- [Work task]
Line by line, copy all of the data exactly.

- [Raw data]
- - -

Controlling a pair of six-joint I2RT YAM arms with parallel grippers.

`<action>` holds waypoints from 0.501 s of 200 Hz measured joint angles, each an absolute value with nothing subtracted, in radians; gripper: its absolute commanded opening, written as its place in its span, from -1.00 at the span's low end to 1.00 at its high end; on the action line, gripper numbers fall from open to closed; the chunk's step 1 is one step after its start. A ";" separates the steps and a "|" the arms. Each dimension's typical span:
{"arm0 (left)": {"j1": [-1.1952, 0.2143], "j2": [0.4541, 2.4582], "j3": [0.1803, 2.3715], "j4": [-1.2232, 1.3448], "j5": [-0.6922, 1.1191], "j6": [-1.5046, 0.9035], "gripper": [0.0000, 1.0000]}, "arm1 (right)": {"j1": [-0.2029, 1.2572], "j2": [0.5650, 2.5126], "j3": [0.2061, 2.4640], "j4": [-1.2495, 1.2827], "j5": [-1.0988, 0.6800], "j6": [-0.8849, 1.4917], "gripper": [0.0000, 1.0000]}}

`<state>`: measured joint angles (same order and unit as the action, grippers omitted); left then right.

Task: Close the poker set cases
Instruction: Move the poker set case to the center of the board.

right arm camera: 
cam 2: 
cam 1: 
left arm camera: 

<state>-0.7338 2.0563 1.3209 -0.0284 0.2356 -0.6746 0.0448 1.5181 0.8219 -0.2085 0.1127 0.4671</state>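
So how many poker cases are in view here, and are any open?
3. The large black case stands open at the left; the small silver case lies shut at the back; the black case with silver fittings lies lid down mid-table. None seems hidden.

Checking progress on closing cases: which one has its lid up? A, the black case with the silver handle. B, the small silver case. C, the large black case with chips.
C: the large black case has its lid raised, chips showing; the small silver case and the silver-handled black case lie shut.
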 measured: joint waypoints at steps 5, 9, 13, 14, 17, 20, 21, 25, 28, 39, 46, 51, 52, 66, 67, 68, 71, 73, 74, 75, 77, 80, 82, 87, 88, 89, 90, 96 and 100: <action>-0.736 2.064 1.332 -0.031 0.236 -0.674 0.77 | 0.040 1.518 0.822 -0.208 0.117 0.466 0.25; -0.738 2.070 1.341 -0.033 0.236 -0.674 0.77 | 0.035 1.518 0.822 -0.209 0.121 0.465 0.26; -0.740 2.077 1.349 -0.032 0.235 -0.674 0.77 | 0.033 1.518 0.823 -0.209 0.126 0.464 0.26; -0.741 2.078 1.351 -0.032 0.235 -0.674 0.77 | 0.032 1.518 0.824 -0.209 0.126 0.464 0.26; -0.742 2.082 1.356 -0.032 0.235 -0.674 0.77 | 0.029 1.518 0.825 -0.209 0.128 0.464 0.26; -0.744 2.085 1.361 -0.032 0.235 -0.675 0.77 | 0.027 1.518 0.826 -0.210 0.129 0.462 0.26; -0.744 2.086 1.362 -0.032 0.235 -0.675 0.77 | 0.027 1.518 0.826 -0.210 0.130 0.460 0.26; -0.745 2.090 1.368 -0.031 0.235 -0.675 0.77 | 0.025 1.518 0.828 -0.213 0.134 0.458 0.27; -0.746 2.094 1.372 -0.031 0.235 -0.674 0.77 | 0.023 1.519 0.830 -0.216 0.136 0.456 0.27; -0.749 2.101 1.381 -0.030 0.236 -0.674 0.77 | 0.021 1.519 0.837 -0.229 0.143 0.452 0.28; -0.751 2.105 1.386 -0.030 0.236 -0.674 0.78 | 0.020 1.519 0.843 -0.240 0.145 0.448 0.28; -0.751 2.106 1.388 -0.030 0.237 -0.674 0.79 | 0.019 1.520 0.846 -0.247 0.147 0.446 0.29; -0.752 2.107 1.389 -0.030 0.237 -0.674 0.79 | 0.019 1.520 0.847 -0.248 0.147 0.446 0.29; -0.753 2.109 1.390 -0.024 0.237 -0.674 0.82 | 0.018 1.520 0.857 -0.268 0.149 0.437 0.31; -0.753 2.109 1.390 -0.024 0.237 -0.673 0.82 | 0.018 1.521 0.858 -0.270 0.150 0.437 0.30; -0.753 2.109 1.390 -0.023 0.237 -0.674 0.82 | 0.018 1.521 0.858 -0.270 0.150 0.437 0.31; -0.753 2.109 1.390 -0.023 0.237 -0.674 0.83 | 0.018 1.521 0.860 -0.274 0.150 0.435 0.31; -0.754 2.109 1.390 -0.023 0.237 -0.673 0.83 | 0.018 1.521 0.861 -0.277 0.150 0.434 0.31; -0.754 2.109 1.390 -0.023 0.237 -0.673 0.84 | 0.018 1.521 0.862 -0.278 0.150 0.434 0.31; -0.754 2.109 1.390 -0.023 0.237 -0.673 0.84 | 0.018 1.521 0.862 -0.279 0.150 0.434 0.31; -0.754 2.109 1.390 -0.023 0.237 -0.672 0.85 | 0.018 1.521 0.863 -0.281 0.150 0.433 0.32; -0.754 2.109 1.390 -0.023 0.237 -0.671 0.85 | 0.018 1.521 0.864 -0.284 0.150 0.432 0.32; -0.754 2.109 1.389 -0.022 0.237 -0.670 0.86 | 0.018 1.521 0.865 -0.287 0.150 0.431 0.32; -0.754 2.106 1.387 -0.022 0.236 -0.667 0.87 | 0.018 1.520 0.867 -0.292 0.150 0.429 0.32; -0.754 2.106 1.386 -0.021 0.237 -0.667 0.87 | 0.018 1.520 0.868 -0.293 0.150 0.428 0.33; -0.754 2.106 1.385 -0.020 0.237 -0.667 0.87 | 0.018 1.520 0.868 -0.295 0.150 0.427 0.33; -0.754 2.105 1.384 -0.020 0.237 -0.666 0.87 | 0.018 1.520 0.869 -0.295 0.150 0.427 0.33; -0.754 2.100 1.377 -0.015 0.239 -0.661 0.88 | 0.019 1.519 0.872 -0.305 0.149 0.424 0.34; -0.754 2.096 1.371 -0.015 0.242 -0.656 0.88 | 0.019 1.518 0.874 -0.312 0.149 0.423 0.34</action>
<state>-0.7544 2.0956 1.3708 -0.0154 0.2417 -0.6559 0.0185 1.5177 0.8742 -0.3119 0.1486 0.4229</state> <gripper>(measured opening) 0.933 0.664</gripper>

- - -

- [Response for this exercise]
Controlling a pair of six-joint I2RT YAM arms with parallel grippers.

`<action>` holds waypoints from 0.501 s of 200 Hz measured joint angles, each an absolute value with nothing subtracted, in radians; gripper: its absolute commanded opening, written as its place in its span, from -1.00 at the span's low end to 1.00 at its high end; on the action line, gripper numbers fall from open to closed; the chunk's step 1 is one step after its start. A ";" separates the steps and a "|" the arms. Each dimension's typical span:
{"arm0 (left)": {"j1": [-1.1952, 0.2143], "j2": [0.4541, 2.4582], "j3": [0.1803, 2.3715], "j4": [-1.2232, 1.3448], "j5": [-0.6922, 1.1191], "j6": [-1.5046, 0.9035], "gripper": [0.0000, 1.0000]}, "arm1 (right)": {"j1": [-0.2029, 1.2572], "j2": [0.5650, 2.5126], "j3": [0.2061, 2.4640], "j4": [-1.2495, 1.2827], "j5": [-1.0988, 0.6800], "j6": [-0.8849, 1.4917], "gripper": [0.0000, 1.0000]}}

`<state>`: measured joint angles (same order and unit as the action, grippers omitted); left then right.

Task: Close the poker set cases
Instruction: Move the poker set case to the center of the board.

right arm camera: 
cam 2: 
cam 1: 
left arm camera: 

<state>-0.7338 2.0563 1.3209 -0.0284 0.2356 -0.6746 0.0448 1.5181 0.8219 -0.2085 0.1127 0.4671</state>
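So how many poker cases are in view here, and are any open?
3. The large black case stands open at the left; the small silver case lies shut at the back; the black case with silver fittings lies lid down mid-table. None seems hidden.

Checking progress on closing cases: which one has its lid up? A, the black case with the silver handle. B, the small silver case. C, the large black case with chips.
C: the large black case has its lid raised, chips showing; the small silver case and the silver-handled black case lie shut.
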 measured: joint waypoints at steps 5, 9, 13, 14, 17, 20, 21, 25, 28, 39, 46, 51, 52, 66, 67, 68, 71, 73, 74, 75, 77, 80, 82, 87, 88, 89, 90, 96 and 100: <action>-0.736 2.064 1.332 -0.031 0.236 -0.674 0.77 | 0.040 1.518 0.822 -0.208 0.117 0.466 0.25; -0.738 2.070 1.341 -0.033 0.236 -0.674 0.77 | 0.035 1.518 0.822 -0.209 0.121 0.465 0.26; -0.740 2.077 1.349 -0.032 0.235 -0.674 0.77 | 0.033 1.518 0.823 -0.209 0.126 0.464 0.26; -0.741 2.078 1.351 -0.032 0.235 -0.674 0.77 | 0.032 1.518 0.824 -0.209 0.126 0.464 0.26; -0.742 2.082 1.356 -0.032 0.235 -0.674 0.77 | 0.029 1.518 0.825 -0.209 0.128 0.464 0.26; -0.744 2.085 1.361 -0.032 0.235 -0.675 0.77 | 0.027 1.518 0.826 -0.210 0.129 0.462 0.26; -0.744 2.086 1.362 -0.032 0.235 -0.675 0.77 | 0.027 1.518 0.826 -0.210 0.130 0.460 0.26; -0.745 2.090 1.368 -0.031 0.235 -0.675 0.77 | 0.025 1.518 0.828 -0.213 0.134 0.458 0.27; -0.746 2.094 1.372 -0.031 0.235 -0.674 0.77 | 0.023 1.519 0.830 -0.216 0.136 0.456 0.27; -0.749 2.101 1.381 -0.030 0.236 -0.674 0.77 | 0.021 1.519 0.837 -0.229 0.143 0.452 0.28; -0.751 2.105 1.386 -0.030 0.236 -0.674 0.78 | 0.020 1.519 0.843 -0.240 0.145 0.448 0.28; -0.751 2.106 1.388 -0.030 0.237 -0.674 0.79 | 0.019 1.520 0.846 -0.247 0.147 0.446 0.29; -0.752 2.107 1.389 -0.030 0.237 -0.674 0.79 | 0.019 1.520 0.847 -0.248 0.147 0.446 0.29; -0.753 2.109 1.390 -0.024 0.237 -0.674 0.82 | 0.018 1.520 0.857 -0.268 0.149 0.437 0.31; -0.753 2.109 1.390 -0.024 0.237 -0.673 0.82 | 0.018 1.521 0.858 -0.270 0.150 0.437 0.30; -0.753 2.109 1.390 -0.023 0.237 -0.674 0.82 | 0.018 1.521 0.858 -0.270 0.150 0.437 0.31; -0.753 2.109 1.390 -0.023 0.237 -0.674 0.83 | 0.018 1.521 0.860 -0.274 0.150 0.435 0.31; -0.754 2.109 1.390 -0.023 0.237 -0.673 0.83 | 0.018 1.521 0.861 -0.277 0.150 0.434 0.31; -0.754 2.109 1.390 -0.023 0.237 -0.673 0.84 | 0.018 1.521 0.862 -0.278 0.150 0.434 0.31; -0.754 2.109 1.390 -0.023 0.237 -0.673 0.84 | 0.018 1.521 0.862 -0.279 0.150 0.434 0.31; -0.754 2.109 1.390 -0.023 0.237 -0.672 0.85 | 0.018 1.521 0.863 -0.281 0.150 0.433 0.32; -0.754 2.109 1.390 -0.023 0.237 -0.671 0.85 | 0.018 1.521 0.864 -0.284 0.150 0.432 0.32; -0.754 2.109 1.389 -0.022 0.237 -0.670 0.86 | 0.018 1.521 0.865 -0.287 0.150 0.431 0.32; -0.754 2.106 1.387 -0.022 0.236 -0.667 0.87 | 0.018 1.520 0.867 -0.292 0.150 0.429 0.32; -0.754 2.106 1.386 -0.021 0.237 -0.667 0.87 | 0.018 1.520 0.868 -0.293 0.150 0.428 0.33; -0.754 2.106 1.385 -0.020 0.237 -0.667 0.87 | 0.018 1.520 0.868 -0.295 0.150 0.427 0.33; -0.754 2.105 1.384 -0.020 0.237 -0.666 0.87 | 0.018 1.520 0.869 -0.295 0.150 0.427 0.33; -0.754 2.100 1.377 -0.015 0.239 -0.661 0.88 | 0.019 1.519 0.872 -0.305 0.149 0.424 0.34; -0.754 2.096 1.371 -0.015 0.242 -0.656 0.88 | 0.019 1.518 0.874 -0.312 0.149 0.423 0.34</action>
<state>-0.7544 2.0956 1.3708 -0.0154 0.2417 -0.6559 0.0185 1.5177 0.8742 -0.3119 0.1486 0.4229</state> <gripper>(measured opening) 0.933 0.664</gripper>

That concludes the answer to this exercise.